A Polícia Civil, ao lado da Polícia e do Corpo de Bombeiros Militar, é órgão estadual de Segurança Pública subordinado diretamente ao governador. E esta prerrogativa é indelegável (se fosse delegável a própria Constituição Federal assim disporia).

Art. 144. (...):

§6º. As polícias militares e corpos de bombeiros militares, forças auxiliares e reserva do Exército, subordinam-se, juntamente com as polícias civis, aos Governadores dos Estados, do Distrito Federal e dos Territórios.

Assim, os chefes da Polícia Civil têm status constitucional de Secretário de Estado.

2.5. Organização e funcionamento (princípio da eficiência)

Art. 144. (...):

§7º. A lei disciplinará a organização e o funcionamento dos órgãos responsáveis pela segurança pública, de maneira a garantir a eficiência de suas atividades.

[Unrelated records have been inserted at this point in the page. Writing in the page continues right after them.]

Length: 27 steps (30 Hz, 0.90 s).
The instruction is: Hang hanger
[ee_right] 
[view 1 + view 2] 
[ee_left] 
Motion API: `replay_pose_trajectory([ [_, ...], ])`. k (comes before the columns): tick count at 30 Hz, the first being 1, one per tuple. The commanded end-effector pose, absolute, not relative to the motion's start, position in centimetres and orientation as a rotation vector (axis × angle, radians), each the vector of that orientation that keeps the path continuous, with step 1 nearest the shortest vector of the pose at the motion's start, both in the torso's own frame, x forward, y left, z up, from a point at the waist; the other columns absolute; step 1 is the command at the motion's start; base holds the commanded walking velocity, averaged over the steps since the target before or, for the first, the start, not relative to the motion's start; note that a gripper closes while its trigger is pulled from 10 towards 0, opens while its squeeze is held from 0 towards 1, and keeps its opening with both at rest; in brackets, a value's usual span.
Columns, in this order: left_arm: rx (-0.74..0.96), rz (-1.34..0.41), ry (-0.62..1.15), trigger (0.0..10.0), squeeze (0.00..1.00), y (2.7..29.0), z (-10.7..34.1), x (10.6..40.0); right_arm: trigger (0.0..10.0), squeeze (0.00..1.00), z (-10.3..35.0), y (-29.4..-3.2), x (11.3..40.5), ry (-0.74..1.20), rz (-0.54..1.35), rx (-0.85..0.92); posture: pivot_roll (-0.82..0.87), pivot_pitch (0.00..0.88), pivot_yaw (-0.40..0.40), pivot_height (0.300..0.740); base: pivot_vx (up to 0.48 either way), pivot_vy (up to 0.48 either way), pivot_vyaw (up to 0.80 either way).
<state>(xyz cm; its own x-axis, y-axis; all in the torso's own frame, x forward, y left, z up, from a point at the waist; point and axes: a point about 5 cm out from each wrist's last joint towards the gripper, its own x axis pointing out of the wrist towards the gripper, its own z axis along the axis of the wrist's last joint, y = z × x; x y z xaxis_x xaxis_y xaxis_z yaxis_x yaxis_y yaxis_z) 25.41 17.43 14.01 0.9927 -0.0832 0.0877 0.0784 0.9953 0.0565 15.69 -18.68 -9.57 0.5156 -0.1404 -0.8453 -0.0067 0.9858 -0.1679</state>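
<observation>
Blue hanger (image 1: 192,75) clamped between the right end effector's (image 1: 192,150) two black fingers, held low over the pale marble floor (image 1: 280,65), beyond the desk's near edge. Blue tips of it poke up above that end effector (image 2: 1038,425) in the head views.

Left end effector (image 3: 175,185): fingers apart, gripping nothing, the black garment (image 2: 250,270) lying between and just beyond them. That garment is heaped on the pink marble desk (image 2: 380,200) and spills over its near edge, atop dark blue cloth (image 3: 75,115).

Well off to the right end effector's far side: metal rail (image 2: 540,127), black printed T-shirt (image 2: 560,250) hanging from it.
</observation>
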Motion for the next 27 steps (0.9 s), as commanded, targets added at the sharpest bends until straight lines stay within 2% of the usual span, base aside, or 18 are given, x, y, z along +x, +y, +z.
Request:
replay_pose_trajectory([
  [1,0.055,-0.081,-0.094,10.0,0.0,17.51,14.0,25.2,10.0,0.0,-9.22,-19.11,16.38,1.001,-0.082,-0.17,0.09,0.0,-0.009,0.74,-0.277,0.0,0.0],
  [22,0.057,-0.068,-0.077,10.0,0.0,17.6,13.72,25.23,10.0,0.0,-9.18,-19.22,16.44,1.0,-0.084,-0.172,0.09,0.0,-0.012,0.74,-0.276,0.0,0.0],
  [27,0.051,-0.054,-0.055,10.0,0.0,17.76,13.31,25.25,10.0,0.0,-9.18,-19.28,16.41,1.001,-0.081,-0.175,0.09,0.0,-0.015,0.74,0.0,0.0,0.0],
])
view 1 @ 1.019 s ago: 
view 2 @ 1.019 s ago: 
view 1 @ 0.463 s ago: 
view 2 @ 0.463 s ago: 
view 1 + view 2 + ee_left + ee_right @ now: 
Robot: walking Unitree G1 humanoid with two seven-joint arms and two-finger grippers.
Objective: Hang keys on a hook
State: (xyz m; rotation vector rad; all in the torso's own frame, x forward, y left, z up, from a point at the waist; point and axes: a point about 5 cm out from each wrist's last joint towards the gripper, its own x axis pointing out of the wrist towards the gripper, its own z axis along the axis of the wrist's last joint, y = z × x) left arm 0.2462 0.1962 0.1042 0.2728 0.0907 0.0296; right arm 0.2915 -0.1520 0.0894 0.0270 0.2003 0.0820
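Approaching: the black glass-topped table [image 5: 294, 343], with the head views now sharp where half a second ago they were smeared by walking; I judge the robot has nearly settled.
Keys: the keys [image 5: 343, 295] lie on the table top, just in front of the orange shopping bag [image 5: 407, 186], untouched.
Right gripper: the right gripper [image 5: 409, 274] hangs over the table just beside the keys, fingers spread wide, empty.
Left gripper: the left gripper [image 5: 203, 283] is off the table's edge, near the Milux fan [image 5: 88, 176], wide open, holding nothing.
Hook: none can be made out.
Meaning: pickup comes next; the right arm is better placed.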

O citado dispositivo constitucional originário ainda não regulamentado (§7º do art. 144) traz uma informação muito cara aos legisladores infraconstitucionais. A legislação de organização e funcionamento dos órgãos de segurança pública DEVE GARANTIR a eficiência de suas atividades.

Celso Antonio Bandeira de Melo[1], referindo-se a doutrina italiana, trata o princípio da eficiência como sendo ‘princípio da boa administração’ que consiste em desenvolver a atividade administrativa ‘do modo mais congruente, mais oportuno e mais adequado aos fins a serem alcançados, graças à escolha dos meios e da ocasião de utilizá-los, concebíveis como os mais idôneos para tanto’.

Diógenes Gasparini[2] leciona que ao se atender o princípio da eficiência, deve-se ir ‘mais além’. Para ele, ‘de fato, certas situações não devem ser mantidas se o contrariarem. O agente público, em tais casos, deve tomar as medidas necessárias para pôr fim a certa situação tida, em termos de resultados, por desastrosa para o Estado. Assim, deve extinguir órgãos e entidades e remanejar servidores sempre que se verificar um descompasso entre a situação existente e o princípio da boa administração, (...)’.

Dirley da Cunha Junior[3], citando Maria Sylvia Zanella di Pietro, diz que “o princípio da eficiência apresenta, na realidade, dois aspectos: pode ser considerado em relação ao modo de atuação do agente público, do qual se espera o melhor desempenho possível de suas atribuições, para lograr os melhores resultados; e pode ser também considerado em relação ao modo de organizar, estruturar e disciplinar a Administração Pública, também com o mesmo objetivo de alcançar o melhores resultados no desempenho da função ou atividade administrativa”.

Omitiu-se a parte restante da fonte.